Las culturas también tienen una evolución natural. Esas innumerables cosmogonías, sistemas de valores, normas sociales, rituales y formas de gobierno florecen y se marchitan a medida que los grupos humanos se adaptan a condiciones que cambian de manera permanente, y crecientemente por cuenta de su propia actividad.

Así, las sociedades humanas han ideado miles de maneras de contarse su propia historia; y cada una de ellas ilustra sus más profundos sueños y temores, así como los sentidos artificiales que se le han querido imponer a los órdenes sociales, políticos y económicos para justificarlos.

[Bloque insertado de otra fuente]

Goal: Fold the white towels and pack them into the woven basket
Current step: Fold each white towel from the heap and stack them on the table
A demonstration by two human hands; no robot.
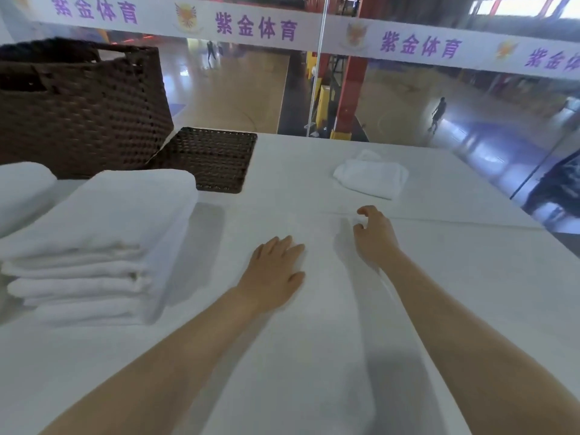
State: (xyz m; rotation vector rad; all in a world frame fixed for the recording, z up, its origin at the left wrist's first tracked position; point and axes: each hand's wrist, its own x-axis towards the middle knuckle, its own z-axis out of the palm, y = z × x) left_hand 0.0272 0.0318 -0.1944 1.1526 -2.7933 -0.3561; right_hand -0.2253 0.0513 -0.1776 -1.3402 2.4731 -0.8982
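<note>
Setting: glass wall with a purple-lettered banner stood at the far side, a sports hall floor beyond it; a white-covered table (470, 277) filled the near view.
Spread towel: one white towel (298, 356) lay flat under both forearms, its long axis running near to far; its far edge seemed to sit at the right hand, though white on white made the outline hard to fix.
Woven basket: one, dark brown (81, 114), stood far left, well apart from both hands, with one flat woven lid (210, 158) leaning beside it.
Folded stack: one pile (100, 246) on the left, about five towels; part of a second (22, 189) showed at the left edge.
Loose towel: one crumpled towel (370, 175) lay far right, just beyond the right hand.
Left hand: (276, 271) fingers straight, pressing flat on the spread towel, gripping nothing.
Right hand: (375, 233) nearer the far edge, fingers curled and pinching cloth there.
Coming move: probably drawing that edge toward the near side.
</note>
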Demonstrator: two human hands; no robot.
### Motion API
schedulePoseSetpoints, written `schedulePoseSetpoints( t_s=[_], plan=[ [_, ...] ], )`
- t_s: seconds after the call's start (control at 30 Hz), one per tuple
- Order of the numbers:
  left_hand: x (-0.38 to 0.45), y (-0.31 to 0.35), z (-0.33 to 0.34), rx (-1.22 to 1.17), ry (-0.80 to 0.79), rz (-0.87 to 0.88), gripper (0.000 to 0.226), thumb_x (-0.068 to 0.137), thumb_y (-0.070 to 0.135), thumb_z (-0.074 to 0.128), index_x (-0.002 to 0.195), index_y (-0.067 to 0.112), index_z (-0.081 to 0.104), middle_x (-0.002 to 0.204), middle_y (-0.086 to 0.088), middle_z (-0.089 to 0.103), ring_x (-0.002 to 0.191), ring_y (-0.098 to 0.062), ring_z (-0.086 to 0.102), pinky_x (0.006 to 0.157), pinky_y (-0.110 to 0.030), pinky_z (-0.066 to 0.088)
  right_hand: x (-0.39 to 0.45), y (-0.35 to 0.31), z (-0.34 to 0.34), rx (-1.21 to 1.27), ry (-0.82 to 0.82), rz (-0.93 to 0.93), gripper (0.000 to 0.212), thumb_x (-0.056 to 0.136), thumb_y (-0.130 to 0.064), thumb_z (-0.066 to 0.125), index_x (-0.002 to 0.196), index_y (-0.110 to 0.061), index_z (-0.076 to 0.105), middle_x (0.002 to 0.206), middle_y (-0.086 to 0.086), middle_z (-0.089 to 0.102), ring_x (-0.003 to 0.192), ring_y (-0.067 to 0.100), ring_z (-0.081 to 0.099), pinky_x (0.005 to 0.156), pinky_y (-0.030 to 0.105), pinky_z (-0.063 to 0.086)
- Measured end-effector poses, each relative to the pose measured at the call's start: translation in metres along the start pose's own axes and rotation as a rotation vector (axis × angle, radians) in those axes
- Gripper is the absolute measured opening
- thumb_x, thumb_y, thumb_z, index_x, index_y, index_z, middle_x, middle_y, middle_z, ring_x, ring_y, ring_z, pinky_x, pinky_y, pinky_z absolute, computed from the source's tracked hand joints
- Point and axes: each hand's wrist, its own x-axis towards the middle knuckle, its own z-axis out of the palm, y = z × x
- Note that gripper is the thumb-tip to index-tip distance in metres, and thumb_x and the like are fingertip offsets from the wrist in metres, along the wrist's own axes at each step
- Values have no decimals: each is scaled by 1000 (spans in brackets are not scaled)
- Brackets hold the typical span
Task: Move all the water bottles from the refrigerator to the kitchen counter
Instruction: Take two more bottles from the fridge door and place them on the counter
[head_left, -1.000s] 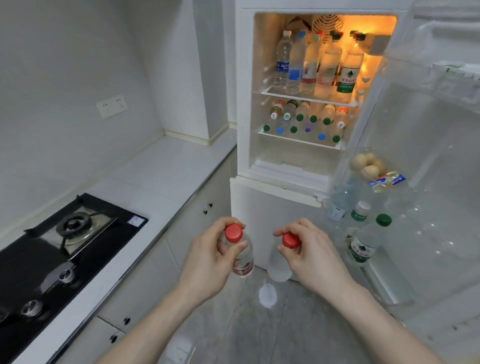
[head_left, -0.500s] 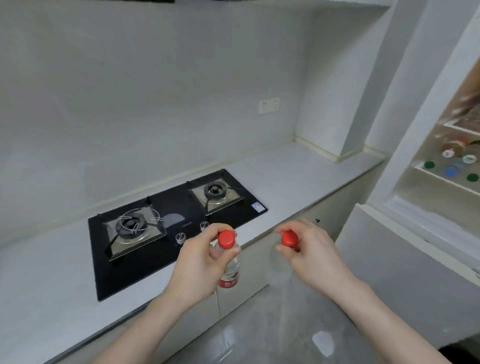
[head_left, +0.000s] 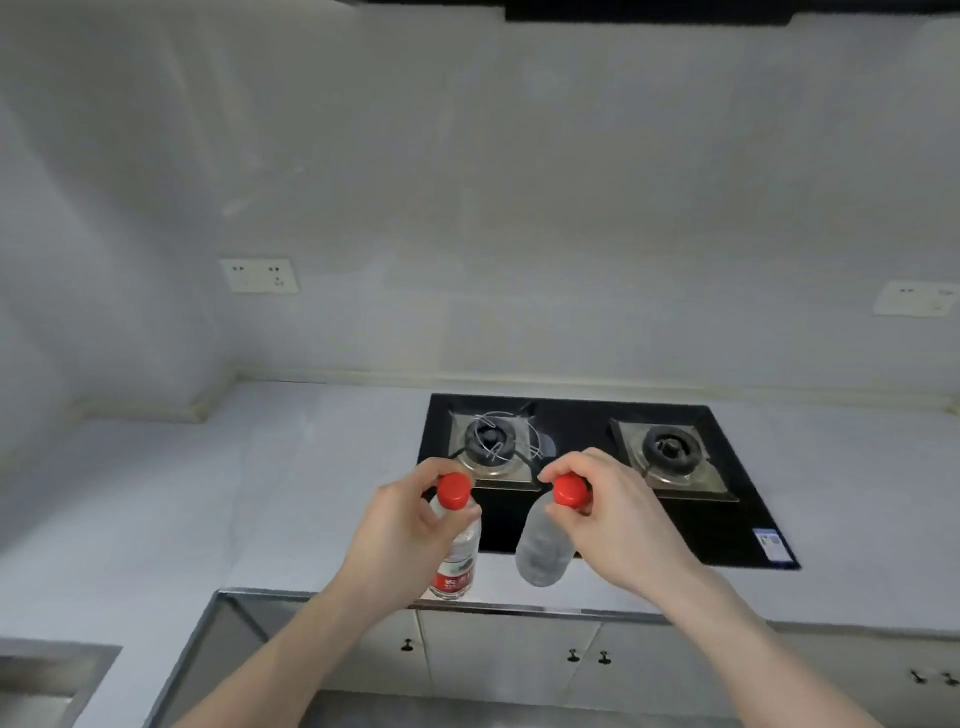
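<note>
both hands (head_left: 511, 525) raised, fingers curled (pinching)

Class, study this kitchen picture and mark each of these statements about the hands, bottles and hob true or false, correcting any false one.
1. Each hand holds a red-capped water bottle. True: the left hand grips the labelled bottle, the right hand the bare bottle.
2. Both bottles stand on the counter. False: both are held in the air.
3. The gas hob has two burners. True.
4. A pot sits on the left burner. False: no pot is there.
</note>
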Motion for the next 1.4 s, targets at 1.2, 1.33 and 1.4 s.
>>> schedulePoseSetpoints(
  t_s=[1.2,1.33,1.4],
  plan=[
    [-17,-193,-273,187,651,-506,27,87,24,79,101,40,62,98,19,72,65,-13,67,64,-29,58,236,-243,275,19,-586,-556,17,92,-26,75,96,-36,61,102,-21,59,93,1,59,75,14,44],
    [-20,-227,-319,252,592,-516,25,87,32,79,104,39,62,101,24,70,70,-9,67,70,-26,58,243,-281,317,5,-602,-539,20,92,-25,75,93,-38,60,102,-21,59,93,0,59,74,13,42],
    [-23,-246,-343,274,553,-526,26,88,35,79,106,39,62,102,23,68,74,-9,67,73,-28,58,244,-301,338,6,-609,-533,21,92,-24,76,91,-38,60,101,-20,59,93,1,59,75,15,43]
  ],
)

Pero la historia de la evolución natural de nuestra especie —incierta, inacabada y firmemente anclada en un proceso de duda permanente que llamamos ciencia— nos muestra, por el contrario, que ni el universo ni la vida tienen un sentido predeterminado que debamos desentrañar del fondo de algún misterio insondable para guiar nuestro rumbo.

Cuando descubrimos por la vía de la razón que cada uno de nosotros es libre de darle a su vida el sentido y el gozo que por sí mismo decida, puede que pongamos a tambalear muros milenarios bajo cuya sombra creíamos hallar un solaz finalmente ilusorio, pero surgen también asombrosos cimientos espirituales para erigir nuevos y más robustos andamiajes de convivencia pacífica con nuestros semejantes y nuestro planeta.